- _Brief_: Of all the lines below, return only those starting with the line holding "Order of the" and going on through the line holding "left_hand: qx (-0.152", exactly as written.

- _Items from a dataset_:
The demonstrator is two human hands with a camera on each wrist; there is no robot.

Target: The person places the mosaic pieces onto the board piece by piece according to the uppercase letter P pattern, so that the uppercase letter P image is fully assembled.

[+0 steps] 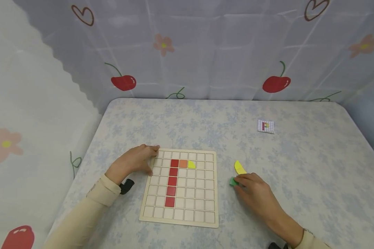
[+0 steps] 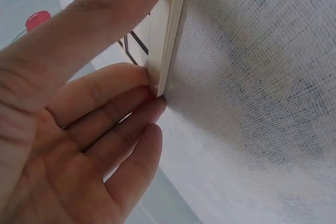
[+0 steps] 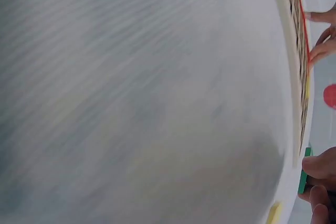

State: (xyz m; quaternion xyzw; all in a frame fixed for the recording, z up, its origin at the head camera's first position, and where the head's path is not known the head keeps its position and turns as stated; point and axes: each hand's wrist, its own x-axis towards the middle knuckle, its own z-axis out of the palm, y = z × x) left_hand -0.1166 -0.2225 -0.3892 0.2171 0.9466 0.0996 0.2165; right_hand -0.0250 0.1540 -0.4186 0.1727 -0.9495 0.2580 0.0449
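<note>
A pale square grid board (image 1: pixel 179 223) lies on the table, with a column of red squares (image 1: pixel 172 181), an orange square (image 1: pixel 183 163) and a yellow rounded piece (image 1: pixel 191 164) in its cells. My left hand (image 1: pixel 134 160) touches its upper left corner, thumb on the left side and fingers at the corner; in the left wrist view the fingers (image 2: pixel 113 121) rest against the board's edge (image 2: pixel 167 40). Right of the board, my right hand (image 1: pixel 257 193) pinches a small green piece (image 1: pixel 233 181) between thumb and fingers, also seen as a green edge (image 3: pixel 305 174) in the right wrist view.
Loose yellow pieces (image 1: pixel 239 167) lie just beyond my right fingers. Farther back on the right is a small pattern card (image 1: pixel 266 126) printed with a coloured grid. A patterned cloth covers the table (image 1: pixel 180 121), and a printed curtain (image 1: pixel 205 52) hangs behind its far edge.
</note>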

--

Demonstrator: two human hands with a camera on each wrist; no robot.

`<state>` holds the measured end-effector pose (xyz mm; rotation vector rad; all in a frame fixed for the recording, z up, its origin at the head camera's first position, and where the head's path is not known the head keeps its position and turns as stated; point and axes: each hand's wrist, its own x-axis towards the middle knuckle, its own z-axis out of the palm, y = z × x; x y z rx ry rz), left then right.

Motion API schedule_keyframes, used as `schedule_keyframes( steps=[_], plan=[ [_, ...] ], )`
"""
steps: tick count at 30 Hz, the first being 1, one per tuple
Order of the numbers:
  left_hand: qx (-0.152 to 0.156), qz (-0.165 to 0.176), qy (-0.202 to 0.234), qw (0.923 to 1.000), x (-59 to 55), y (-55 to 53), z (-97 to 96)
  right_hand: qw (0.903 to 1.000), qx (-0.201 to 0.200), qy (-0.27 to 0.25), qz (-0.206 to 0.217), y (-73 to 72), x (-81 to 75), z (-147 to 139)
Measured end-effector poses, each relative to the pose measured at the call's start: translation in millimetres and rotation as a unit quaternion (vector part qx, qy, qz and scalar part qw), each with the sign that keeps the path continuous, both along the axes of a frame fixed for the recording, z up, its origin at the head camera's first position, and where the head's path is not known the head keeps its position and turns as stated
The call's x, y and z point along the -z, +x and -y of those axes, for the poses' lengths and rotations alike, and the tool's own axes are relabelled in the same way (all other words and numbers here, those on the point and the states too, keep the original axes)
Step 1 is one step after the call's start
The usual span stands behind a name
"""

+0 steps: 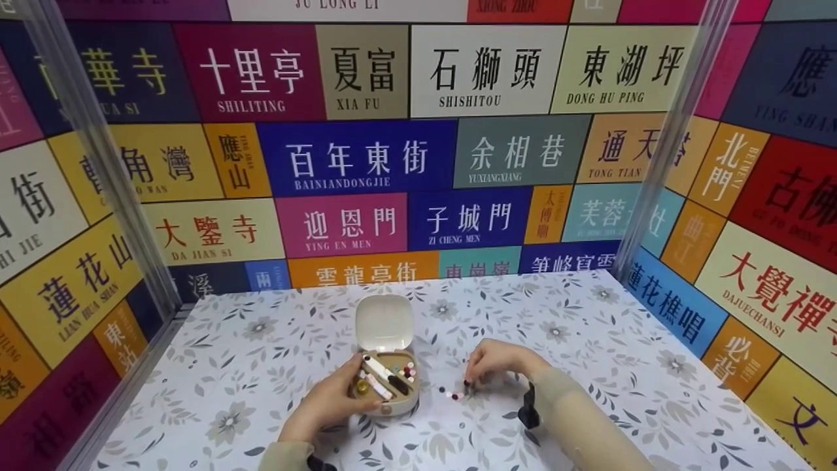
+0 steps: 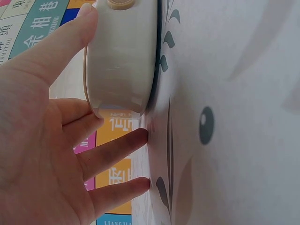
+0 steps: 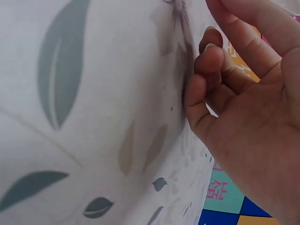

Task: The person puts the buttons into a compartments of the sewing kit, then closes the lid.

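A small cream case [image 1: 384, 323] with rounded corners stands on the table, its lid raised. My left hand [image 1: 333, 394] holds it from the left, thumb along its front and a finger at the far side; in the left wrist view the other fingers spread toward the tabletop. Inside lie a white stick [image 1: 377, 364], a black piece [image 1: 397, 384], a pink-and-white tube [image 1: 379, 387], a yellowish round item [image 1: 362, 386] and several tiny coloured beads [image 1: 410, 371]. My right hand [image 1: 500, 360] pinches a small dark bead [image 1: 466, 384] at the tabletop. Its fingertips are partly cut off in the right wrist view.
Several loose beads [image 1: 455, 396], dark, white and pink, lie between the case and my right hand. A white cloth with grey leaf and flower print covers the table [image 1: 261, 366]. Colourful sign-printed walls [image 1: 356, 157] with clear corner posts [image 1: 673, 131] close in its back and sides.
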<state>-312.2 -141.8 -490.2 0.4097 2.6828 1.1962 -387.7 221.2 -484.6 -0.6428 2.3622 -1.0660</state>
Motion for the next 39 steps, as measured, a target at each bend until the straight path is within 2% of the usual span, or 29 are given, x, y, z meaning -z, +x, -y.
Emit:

- _Reply to the exercise_:
Order of the numbers:
  left_hand: qx (-0.152 to 0.156), qz (-0.165 to 0.176), qy (-0.202 to 0.234), qw (0.923 to 1.000), x (-59 to 55), y (-55 to 53), z (-97 to 96)

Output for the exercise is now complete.